Pépite intemporelle n°96 : Mon bistrot préféré (2002) de Renaud

81MkWqGb9sL._SX466_Deux salles deux ambiances. Après le feu AC/DC, on change radicalement de direction musicale avec une petite pépite française, logée au fin fond de Boucan d’enfer (2002), treizième album studio de Renaud. A l’époque, c’est le grand retour du chanteur après quelques errances alcoolisées, et surtout douze albums magnifiques dont A la Belle de Mai (1995). Ce dernier exprime plus explicitement ce qui se profilait déjà depuis Putain de camion (1987) : le temps qui passe, les amis qui sont là et ceux qui s’en vont, la nostalgie d’une certaine tranche de la vie, plutôt que d’une époque précise. A la Belle de Mai contient lui-même des perles absolues de poésie mélancolique, telles que C’est quand qu’on va où ?, Le sirop de la rue, ou encore Son bleu. Suivront plusieurs années silencieuses de Renaud, envahi par plusieurs démons, dont le « démon anisé » comme il l’a lui-même confessé. Une période marquée par, notamment, une transperçante interprétation de Mistral Gagnant aux Victoires de la Musiques 2001, à l’occasion de la remise d’une Victoire d’honneur.

En 2002 arrive dans les bacs Boucan d’enfer, l’album du retour, l’album de Docteur Renaud / Mister Renard. Alors qu’on ne croyait plus vraiment à un nouveau disque du bonhomme, c’est le plaisir autant que la surprise de retrouver quatorze nouvelles chansons. Bien que toutes ne soient pas exceptionnelles, beaucoup de très jolies choses dans cette galette. A commencer par Mon bistrot préféré, qui clôt l’affaire (d’où l’inconvenance du terme « A commencer », mais que voulez-vous, on écrit comme on peut et comme ça vient). Pour tout dire, je me suis réveillé hier avec cette chanson en tête. Comme un lendemain de gueule de bois, qui n’est rien en comparaison du réveil qui nous attend lundi prochain. Oui, je reviens à l’instant du futur et, croyez moi, il est moche. Ou cauchemardesque. Je digresse (quoique).

Mon bistrot préféré, c’est le refuge quand rien ne va, quand on a besoin de réconfort et d’être bien entouré par des têtes pensantes, des esprits brillants et des personnages qui nous font du bien. Alors que la médiocrité du débat public semble régner, un Desproges, un Brassens, un Coluche, un Prévert ou un Franquin nous manquent terriblement. Pour moi qui ai coutume de me plonger dans mes mondes cinématographiques, musicaux, livresques ou vidéoludiques, afin de supporter ce monde, cette bien jolie chanson de Renaud est l’illustration parfaite de l’évasion mentale dont on a parfois besoin. On se crée l’univers dont on a besoin pour surmonter les jours de moins bien, les coups de mou, « Les jours de vague à l’âme / Ou les soirs de déprime ».

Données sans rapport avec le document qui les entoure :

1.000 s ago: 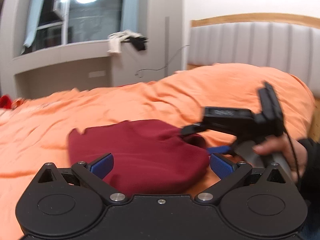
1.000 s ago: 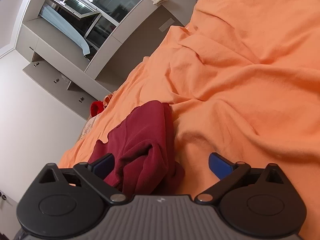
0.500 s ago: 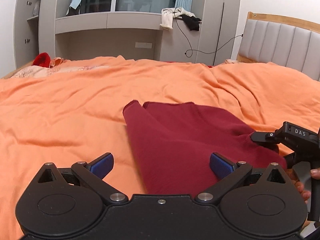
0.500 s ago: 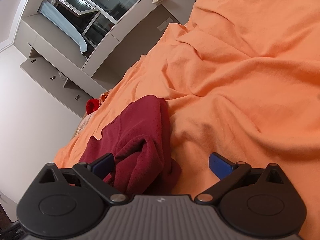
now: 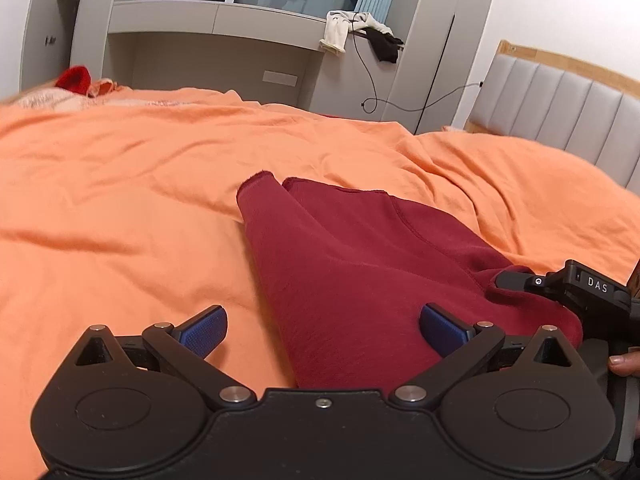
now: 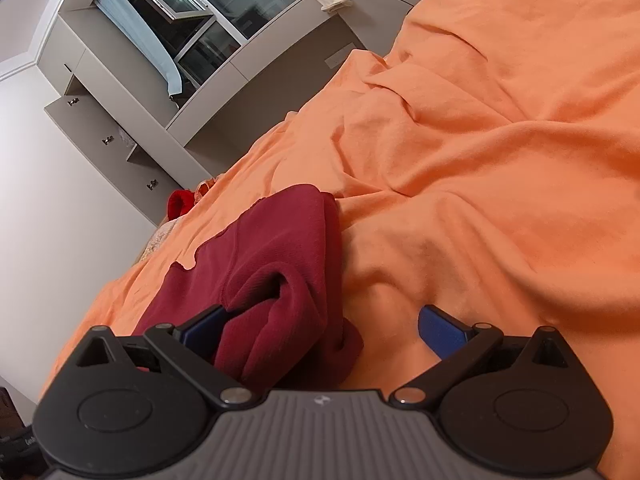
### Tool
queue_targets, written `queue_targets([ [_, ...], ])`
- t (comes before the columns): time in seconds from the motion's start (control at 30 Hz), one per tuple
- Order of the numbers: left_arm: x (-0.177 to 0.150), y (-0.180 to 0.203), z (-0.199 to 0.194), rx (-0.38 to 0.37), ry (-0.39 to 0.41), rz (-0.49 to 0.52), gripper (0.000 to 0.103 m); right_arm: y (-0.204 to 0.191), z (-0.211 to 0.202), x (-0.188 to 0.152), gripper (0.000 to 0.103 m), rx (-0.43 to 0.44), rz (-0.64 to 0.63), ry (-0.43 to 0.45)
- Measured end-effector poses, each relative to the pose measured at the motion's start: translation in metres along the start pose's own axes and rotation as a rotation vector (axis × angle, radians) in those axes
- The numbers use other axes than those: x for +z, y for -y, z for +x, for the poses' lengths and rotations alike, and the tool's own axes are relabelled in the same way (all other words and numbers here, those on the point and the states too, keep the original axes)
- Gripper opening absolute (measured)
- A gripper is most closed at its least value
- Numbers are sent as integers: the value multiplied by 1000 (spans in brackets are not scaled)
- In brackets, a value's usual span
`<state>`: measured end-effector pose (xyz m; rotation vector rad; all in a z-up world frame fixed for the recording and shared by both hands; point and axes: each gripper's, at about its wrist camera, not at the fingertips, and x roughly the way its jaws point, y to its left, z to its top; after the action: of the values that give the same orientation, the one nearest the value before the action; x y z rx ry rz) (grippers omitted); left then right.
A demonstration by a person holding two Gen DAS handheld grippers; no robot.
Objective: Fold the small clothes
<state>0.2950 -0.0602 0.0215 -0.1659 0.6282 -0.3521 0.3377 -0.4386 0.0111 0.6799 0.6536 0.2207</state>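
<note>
Around you the orange bedspread [image 5: 120,208] covers the whole bed, rumpled into soft ridges, with a grey padded headboard [image 5: 560,100] off to the right and a grey built-in wall unit [image 5: 208,40] behind. A pale cloth [image 5: 336,32] and a dark one [image 5: 386,46] hang from the unit's ledge beside a trailing cable [image 5: 368,80], and a small red item [image 5: 74,78] sits at the far edge of the bed. Nothing lies between your tools and the dark red garment [image 5: 360,272], which rests on the bedspread right in front of you, partly folded, with a narrow end pointing away and its near-right corner bunched into thick rolls. Your left gripper [image 5: 322,326] is spread wide, hovering over the garment's near edge with nothing between its blue pads. Your right gripper [image 6: 320,328] is also spread wide, its left pad [image 6: 202,330] against the bunched fabric, its right pad over bare bedspread.
</note>
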Motion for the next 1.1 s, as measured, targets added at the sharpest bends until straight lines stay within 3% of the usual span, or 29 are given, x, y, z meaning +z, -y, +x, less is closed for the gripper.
queue_targets([
  [0.2,-3,-8,10,-14,-55,-130,103,-5,7,-3,103,-43,-3,27],
  [0.4,-16,-8,10,-28,7,-92,103,-5,5,-9,103,-46,-27,58],
  [0.57,-15,-8,11,-27,10,-85,103,-6,6,-8,103,-55,-22,56],
  [0.83,-9,-13,11,-52,-9,-70,103,4,9,15,103,-3,194,14],
  [0.9,-6,-16,12,-62,19,-89,103,3,12,21,103,22,237,4],
  [1.0,0,-20,16,-51,36,-131,103,0,20,28,103,65,252,-17],
  [1.1,10,-22,26,-74,4,-144,103,2,36,33,103,66,259,-67],
])
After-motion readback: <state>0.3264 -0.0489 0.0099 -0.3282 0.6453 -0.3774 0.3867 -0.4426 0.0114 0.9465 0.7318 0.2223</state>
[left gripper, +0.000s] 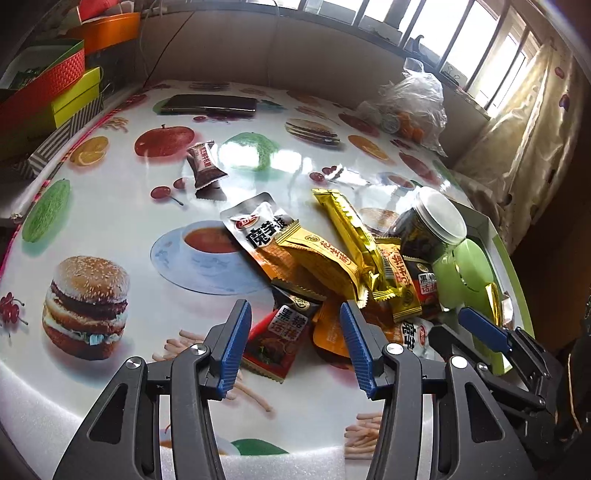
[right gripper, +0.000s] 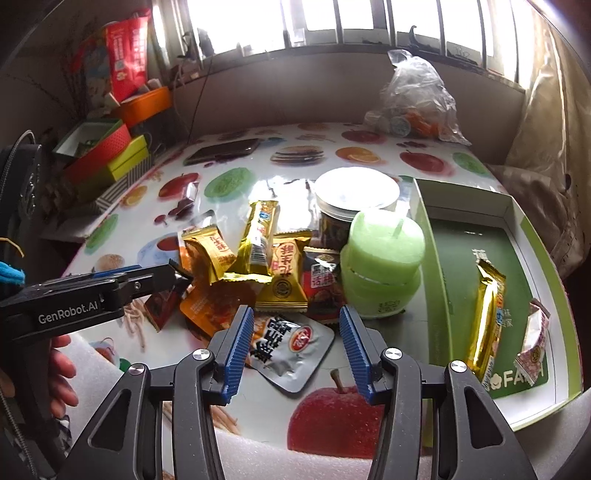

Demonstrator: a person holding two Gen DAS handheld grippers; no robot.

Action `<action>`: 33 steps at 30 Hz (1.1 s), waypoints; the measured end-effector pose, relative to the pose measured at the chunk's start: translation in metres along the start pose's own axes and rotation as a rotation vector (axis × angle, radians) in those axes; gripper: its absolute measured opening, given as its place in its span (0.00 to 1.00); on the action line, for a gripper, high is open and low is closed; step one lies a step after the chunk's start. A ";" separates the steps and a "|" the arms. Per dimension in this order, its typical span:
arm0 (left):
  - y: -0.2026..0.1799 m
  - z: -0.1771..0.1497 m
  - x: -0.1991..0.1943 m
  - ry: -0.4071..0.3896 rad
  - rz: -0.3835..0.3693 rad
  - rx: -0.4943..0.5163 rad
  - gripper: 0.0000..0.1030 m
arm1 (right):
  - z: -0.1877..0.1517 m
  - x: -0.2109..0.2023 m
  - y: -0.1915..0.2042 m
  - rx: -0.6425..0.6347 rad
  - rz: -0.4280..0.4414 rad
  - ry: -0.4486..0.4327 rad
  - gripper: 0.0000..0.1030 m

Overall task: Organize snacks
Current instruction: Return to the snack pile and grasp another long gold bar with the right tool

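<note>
My right gripper [right gripper: 293,349] hangs half-open and empty over a silver konjac pouch [right gripper: 291,349]. Beyond the pouch lies the snack pile [right gripper: 258,258], then a green jar [right gripper: 380,262]. My left gripper [left gripper: 293,349] tilts down, likewise empty.

The table [left gripper: 110,236] wears a glossy cloth printed with burgers, apples, orange slices, cherries and a cup of tea. At its far side a dark phone [left gripper: 208,103] lies flat. On the far right corner sits a crumpled clear plastic bag [right gripper: 417,99] with small round items inside. Off the table's left edge, gift boxes are stacked: a red textured one [left gripper: 48,83] on a lime-green one [left gripper: 79,92], and an orange box [right gripper: 146,105] behind them. A red printed bag [right gripper: 125,55] stands beyond that. Barred windows [right gripper: 332,18] run along the far wall.
</note>
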State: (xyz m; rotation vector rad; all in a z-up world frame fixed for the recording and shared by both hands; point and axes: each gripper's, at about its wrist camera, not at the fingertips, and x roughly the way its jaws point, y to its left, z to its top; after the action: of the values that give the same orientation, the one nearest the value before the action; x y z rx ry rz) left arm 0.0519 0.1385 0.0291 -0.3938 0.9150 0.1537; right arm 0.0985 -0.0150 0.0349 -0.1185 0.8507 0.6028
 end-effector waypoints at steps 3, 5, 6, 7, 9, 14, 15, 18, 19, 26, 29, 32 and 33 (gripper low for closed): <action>0.006 0.003 0.002 0.000 0.005 -0.011 0.50 | 0.008 0.009 0.009 -0.013 0.006 0.008 0.47; 0.010 0.005 0.003 0.001 0.004 -0.015 0.50 | 0.016 0.013 0.013 -0.006 0.022 0.000 0.47; 0.012 0.005 0.004 0.003 0.004 -0.017 0.50 | 0.020 0.017 0.014 -0.001 0.028 -0.001 0.47; 0.015 0.006 0.006 0.006 0.007 -0.020 0.50 | 0.024 0.020 0.015 0.001 0.025 0.000 0.47; 0.019 0.007 0.008 0.013 0.010 -0.031 0.50 | 0.032 0.027 0.017 0.000 0.020 -0.003 0.47; 0.028 0.008 0.013 0.030 -0.001 -0.055 0.50 | 0.044 0.047 0.021 0.006 0.015 0.024 0.47; 0.029 0.008 0.014 0.032 -0.003 -0.056 0.50 | 0.046 0.049 0.021 0.003 0.014 0.020 0.47; 0.030 0.008 0.014 0.033 -0.005 -0.053 0.50 | 0.051 0.057 0.023 0.007 0.025 0.017 0.47; 0.031 0.007 0.014 0.035 -0.007 -0.055 0.50 | 0.053 0.061 0.022 0.013 0.026 0.029 0.47; 0.033 0.005 0.011 0.037 -0.014 -0.055 0.50 | 0.056 0.076 0.024 0.015 0.025 0.066 0.31; 0.035 0.003 0.007 0.034 -0.025 -0.049 0.50 | 0.054 0.078 0.024 0.022 0.025 0.079 0.22; 0.037 0.001 0.003 0.033 -0.034 -0.041 0.50 | 0.052 0.078 0.025 0.018 0.030 0.074 0.21; 0.037 0.000 0.002 0.029 -0.031 -0.040 0.50 | 0.052 0.077 0.025 0.017 0.033 0.073 0.21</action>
State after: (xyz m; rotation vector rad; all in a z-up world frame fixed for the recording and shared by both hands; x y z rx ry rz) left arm 0.0420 0.1728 0.0181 -0.4477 0.9351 0.1384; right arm 0.1590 0.0578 0.0159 -0.1117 0.9299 0.6247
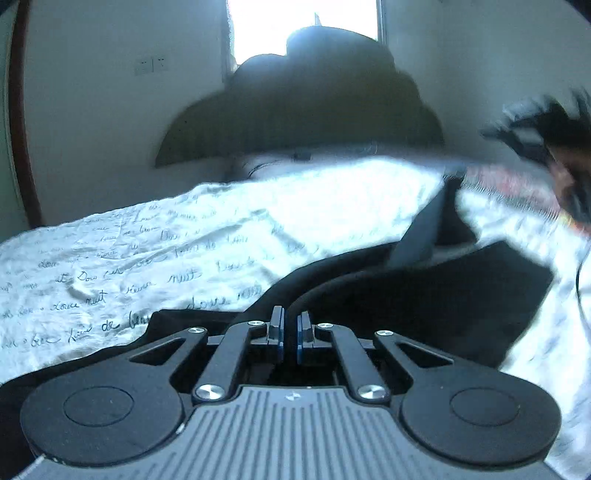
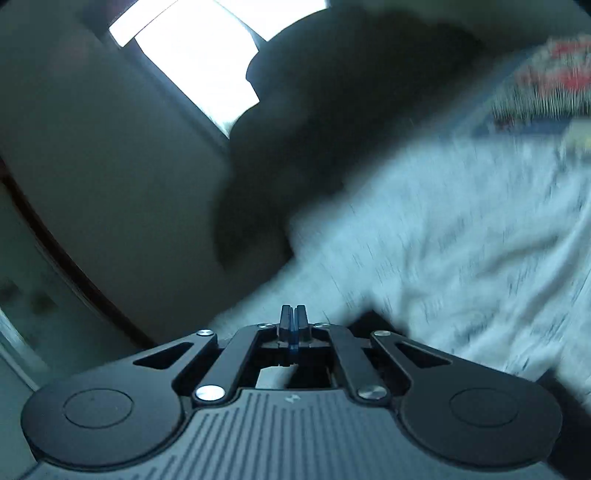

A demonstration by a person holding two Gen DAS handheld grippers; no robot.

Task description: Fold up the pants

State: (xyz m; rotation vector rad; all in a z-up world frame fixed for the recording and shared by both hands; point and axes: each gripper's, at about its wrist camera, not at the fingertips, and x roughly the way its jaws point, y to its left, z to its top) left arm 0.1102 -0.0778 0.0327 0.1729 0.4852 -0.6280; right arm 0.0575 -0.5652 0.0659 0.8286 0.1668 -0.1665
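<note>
Both tongs (image 1: 290, 326) (image 2: 293, 325) hover over the black pants (image 1: 424, 306).

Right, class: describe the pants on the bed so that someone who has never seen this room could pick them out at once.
Start from the bed under the bright window, spread with a white sheet printed all over with cursive handwriting. On its near side, just ahead of the left gripper, lie the pants. They are the only plain black cloth on that pale, scribbled sheet.

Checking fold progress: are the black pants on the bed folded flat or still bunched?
Still bunched: the black pants lie rumpled on the white bedsheet, one edge raised beside the left tongs. No neat fold shows.
</note>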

Manque-t-il des noms ? Forcément, selon les goûts. Chacun prendra dans le bistrot de Renaud ceux qu’il souhaite mettre dans son bistrot préféré personnel. Chacun y ajoutera les noms des absents. Certains ne figurent pas au panthéon renaldien, d’autres sont encore de ce monde. Serais-je tenté d’y ajouter un Higelin ou un Bashung ? Assurément. Est-ce que j’y croise parfois un Miossec, un Thiéfaine, un Arthur H, histoire de mélanger monde des vivants et des disparus, pour de passionnantes rencontres imaginaires ? Evidemment. Et, assis dans un coin, Renaud échangeant avec « Des poètes le prince / Tirant sur sa bouffarde / L’ami Georges Brassens ».

Commandez ce qui vous plait, avec qui vous voulez à votre table, « Et surtout des copains / Qui font la vie plus belle / Le désespoir plus loin » : c’est la tournée Five-Minutes pour quelques minutes d’évasion, et plus si affinités.